L’espace du non-sens

En-soi, l’espace n’a pas de sens. Il est simplement potentiellement préhensile par les intentions qu’on va y projeter, ou la façon dont on va le structurer. L’espace n’est que la chambre d’écho d’informations confuses, voire contradictoires, que seul le corps est capable d’interpréter. La mise en œuvre de l’improvisation requiert une attention précise à ces signaux : les sons, les couleurs, l’odorat, les formes … ici et maintenant, comme une perception du temps inséparable de l’espace. Des signaux concrets que le danseur perçoit de façon directe ou indirecte et qu’il intègre après les avoir déconstruits à travers les couches successives du corps… jusqu’à la pensée. Les sensations qu’il en ressent sont déjà des interprétations. Et, partant de là, les façons de jouer, de rythmer, de respirer ou de laisser surgir l’énergie sont une reconstruction de l’espace à un stade beaucoup plus avancé, radicalement différent de la perception initiale. L’espace a changé de sens parce que le corps se l’est approprié sous d’autres formes. Celles-ci lui appartiennent. Elles sont sa marque, sa singularité. Le corps a une façon particulière d’intégrer le cosmique qui appartient à tous. Désormais, il faudra donc durer dans la construction du langage, mais aussi savoir conclure au bon moment. Les matériaux engrangés ne sont pas inépuisables. C’est une des plus grandes difficultés de l’improvisation.
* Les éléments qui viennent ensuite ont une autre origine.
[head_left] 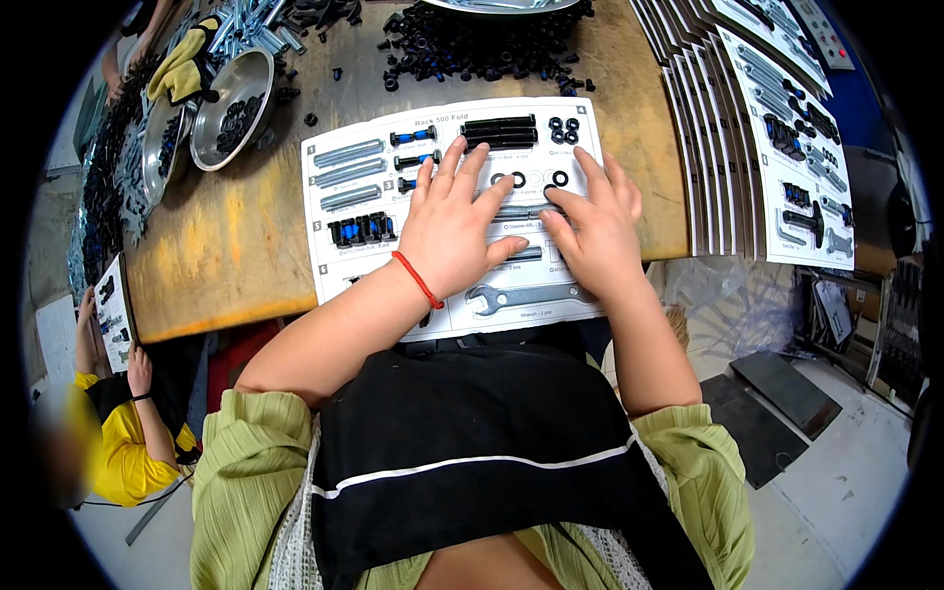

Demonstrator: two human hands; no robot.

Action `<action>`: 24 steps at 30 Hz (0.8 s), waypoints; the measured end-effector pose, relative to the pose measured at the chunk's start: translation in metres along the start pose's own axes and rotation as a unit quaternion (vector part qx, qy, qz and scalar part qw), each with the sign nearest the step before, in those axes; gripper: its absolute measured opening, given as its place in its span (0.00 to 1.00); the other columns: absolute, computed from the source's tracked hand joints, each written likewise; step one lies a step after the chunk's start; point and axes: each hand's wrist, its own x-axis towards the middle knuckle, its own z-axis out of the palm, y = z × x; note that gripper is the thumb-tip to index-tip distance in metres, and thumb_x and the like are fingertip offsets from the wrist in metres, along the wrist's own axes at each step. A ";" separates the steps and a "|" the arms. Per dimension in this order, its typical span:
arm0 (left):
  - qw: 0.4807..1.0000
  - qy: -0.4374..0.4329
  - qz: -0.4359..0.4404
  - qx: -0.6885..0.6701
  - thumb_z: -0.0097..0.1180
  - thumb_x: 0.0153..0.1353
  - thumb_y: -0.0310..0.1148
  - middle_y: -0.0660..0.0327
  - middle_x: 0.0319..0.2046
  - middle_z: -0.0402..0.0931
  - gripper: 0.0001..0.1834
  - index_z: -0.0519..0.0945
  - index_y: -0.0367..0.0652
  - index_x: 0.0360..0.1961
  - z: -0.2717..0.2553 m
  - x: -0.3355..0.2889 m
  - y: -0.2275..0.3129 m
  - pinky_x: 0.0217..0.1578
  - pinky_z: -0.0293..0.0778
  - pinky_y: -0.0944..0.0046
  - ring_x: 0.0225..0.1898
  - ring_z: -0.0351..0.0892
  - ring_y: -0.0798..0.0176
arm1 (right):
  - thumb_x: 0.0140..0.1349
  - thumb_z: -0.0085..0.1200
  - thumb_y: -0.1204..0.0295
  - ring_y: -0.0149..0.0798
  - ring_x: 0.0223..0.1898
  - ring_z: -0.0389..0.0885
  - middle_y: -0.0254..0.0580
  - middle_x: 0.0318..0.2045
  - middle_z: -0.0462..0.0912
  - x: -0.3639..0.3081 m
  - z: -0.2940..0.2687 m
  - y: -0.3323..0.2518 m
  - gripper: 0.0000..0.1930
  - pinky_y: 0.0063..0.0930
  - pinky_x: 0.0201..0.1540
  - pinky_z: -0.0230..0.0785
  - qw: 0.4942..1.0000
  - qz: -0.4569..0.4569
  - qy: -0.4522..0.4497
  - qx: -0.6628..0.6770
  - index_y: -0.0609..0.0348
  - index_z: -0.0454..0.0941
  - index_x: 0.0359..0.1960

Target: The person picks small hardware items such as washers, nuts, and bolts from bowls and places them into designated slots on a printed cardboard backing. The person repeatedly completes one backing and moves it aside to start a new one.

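Note:
A white card (546, 110) carrying packed hardware lies at the table's front edge, before my chest. My left hand (447, 221) rests palm down on its middle, fingers spread, fingertips by the long black bolts (499, 132). My right hand (600, 231) lies on the card's right side, fingers apart, with index finger and thumb near a black washer (560, 179). Silver tubes (349, 172) and black bolts with blue patches (361, 229) fill the left side. Black nuts (564, 130) sit at the upper right, an open-end wrench (531, 297) along the bottom. My hands hide part of the middle.
Stacked hardware cards (678, 147) stand at the right. Loose black fasteners (433, 54) are heaped at the back. Metal bowls (251, 74) of black parts and a yellow glove (187, 67) are at the left. A person in yellow (133, 462) holds another card (115, 320) at left.

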 end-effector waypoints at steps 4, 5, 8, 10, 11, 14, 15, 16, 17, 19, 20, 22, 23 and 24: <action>1.000 -0.009 0.013 0.007 0.59 0.56 0.61 0.45 0.69 0.57 0.37 0.74 0.51 0.62 0.005 0.003 0.004 0.70 0.42 0.37 0.74 0.46 0.42 | 0.61 0.58 0.57 0.61 0.71 0.50 0.51 0.69 0.62 -0.002 0.001 -0.003 0.19 0.63 0.69 0.40 1.000 0.003 0.001 0.004 0.46 0.82 0.53; 1.000 -0.012 0.013 0.009 0.59 0.56 0.61 0.46 0.69 0.57 0.37 0.75 0.52 0.62 0.005 0.004 0.004 0.70 0.42 0.37 0.74 0.45 0.42 | 0.61 0.59 0.56 0.62 0.71 0.51 0.52 0.68 0.63 0.000 0.004 -0.004 0.19 0.64 0.68 0.40 1.000 0.001 0.007 0.006 0.46 0.83 0.52; 1.000 -0.016 0.013 0.012 0.59 0.57 0.61 0.46 0.69 0.57 0.37 0.75 0.53 0.62 0.005 0.004 0.004 0.70 0.42 0.37 0.74 0.46 0.43 | 0.61 0.59 0.56 0.62 0.71 0.51 0.54 0.68 0.63 0.004 0.007 -0.007 0.19 0.65 0.68 0.40 1.000 -0.006 0.012 0.014 0.47 0.83 0.51; 1.000 -0.016 0.013 0.011 0.59 0.57 0.61 0.46 0.69 0.57 0.37 0.75 0.53 0.62 0.005 0.004 0.004 0.70 0.42 0.37 0.74 0.46 0.43 | 0.61 0.59 0.56 0.63 0.71 0.51 0.54 0.68 0.63 0.004 0.008 -0.007 0.19 0.65 0.68 0.40 1.000 -0.005 0.013 0.015 0.47 0.83 0.52; 1.000 -0.016 0.012 0.011 0.59 0.57 0.61 0.46 0.69 0.57 0.37 0.75 0.53 0.62 0.005 0.004 0.004 0.70 0.42 0.37 0.74 0.46 0.43 | 0.61 0.59 0.56 0.63 0.71 0.51 0.54 0.68 0.62 0.004 0.008 -0.006 0.19 0.65 0.68 0.40 1.000 -0.003 0.015 0.013 0.47 0.83 0.52; 1.000 -0.019 0.010 0.014 0.58 0.57 0.61 0.46 0.69 0.57 0.36 0.75 0.53 0.62 0.005 0.003 0.005 0.70 0.42 0.37 0.74 0.46 0.43 | 0.61 0.59 0.56 0.63 0.70 0.52 0.55 0.68 0.62 0.000 0.006 0.000 0.19 0.65 0.68 0.40 0.999 0.023 0.022 0.006 0.48 0.83 0.52; 1.000 -0.020 0.008 0.016 0.58 0.57 0.62 0.46 0.69 0.57 0.36 0.75 0.53 0.62 0.004 0.003 0.005 0.70 0.42 0.37 0.74 0.46 0.43 | 0.61 0.59 0.56 0.63 0.70 0.52 0.55 0.68 0.62 -0.001 0.006 0.003 0.19 0.65 0.68 0.40 0.999 0.035 0.025 0.003 0.48 0.83 0.52; 1.000 -0.021 0.008 0.017 0.58 0.57 0.62 0.46 0.69 0.57 0.36 0.75 0.53 0.62 0.005 0.004 0.006 0.70 0.42 0.36 0.74 0.46 0.42 | 0.61 0.59 0.57 0.64 0.70 0.53 0.55 0.68 0.63 -0.002 0.005 0.005 0.19 0.66 0.68 0.39 0.999 0.041 0.025 -0.005 0.47 0.83 0.52; 1.000 -0.022 0.008 0.018 0.58 0.57 0.62 0.46 0.69 0.57 0.36 0.76 0.53 0.62 0.004 0.004 0.006 0.70 0.42 0.36 0.74 0.46 0.42 | 0.61 0.58 0.57 0.64 0.69 0.54 0.55 0.68 0.63 -0.003 0.005 0.005 0.19 0.65 0.67 0.40 0.999 0.040 0.026 -0.007 0.47 0.83 0.52; 1.000 -0.023 0.008 0.019 0.59 0.57 0.62 0.46 0.69 0.57 0.36 0.76 0.53 0.62 0.004 0.005 0.006 0.70 0.42 0.36 0.74 0.46 0.42 | 0.62 0.57 0.57 0.63 0.69 0.55 0.53 0.68 0.63 -0.003 0.005 0.005 0.19 0.63 0.67 0.42 0.999 0.039 0.029 -0.011 0.48 0.82 0.52; 1.000 -0.023 0.009 0.020 0.58 0.57 0.62 0.46 0.69 0.57 0.36 0.76 0.53 0.62 0.004 0.005 0.006 0.70 0.42 0.36 0.74 0.46 0.42 | 0.62 0.57 0.57 0.63 0.69 0.54 0.53 0.68 0.63 -0.003 0.005 0.004 0.19 0.63 0.67 0.42 0.999 0.036 0.029 -0.012 0.47 0.82 0.52; 0.999 -0.022 0.010 0.021 0.59 0.56 0.62 0.46 0.69 0.57 0.37 0.75 0.54 0.62 0.004 0.005 0.006 0.70 0.42 0.36 0.74 0.46 0.42 | 0.62 0.57 0.57 0.63 0.70 0.54 0.53 0.68 0.63 -0.002 0.006 0.001 0.19 0.64 0.68 0.41 0.999 0.030 0.029 -0.014 0.47 0.82 0.53; 0.999 -0.022 0.010 0.022 0.59 0.56 0.62 0.46 0.69 0.57 0.37 0.75 0.54 0.62 0.005 0.005 0.005 0.70 0.42 0.36 0.74 0.46 0.42 | 0.62 0.57 0.57 0.63 0.70 0.54 0.53 0.68 0.63 -0.002 0.006 0.001 0.19 0.64 0.68 0.41 0.999 0.032 0.031 -0.012 0.47 0.82 0.53; 0.999 -0.021 0.011 0.023 0.59 0.56 0.62 0.45 0.69 0.57 0.37 0.75 0.54 0.63 0.006 0.005 0.005 0.70 0.42 0.36 0.74 0.46 0.42 | 0.62 0.57 0.57 0.63 0.70 0.53 0.53 0.68 0.63 -0.002 0.006 0.000 0.20 0.63 0.68 0.41 0.999 0.035 0.032 -0.011 0.47 0.81 0.54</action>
C’est pourquoi, après l’étape de la perception, le danseur entre dans « la composition » par laquelle s’organise le sens de l’espace, c’est-à-dire le sens du corps qui y commet un engagement. Espace et corps sont alors liés par le même facteur : le temps. Le temps de se poser, de partir dans une accélération ou dans une autre direction … le temps d’anticiper « la suspension » d’un geste qui mettra en œuvre l’imaginaire du voisin ; geste qui introduit à son tour l’attention précise aux autres. Donc une possibilité de transmission aux partenaires.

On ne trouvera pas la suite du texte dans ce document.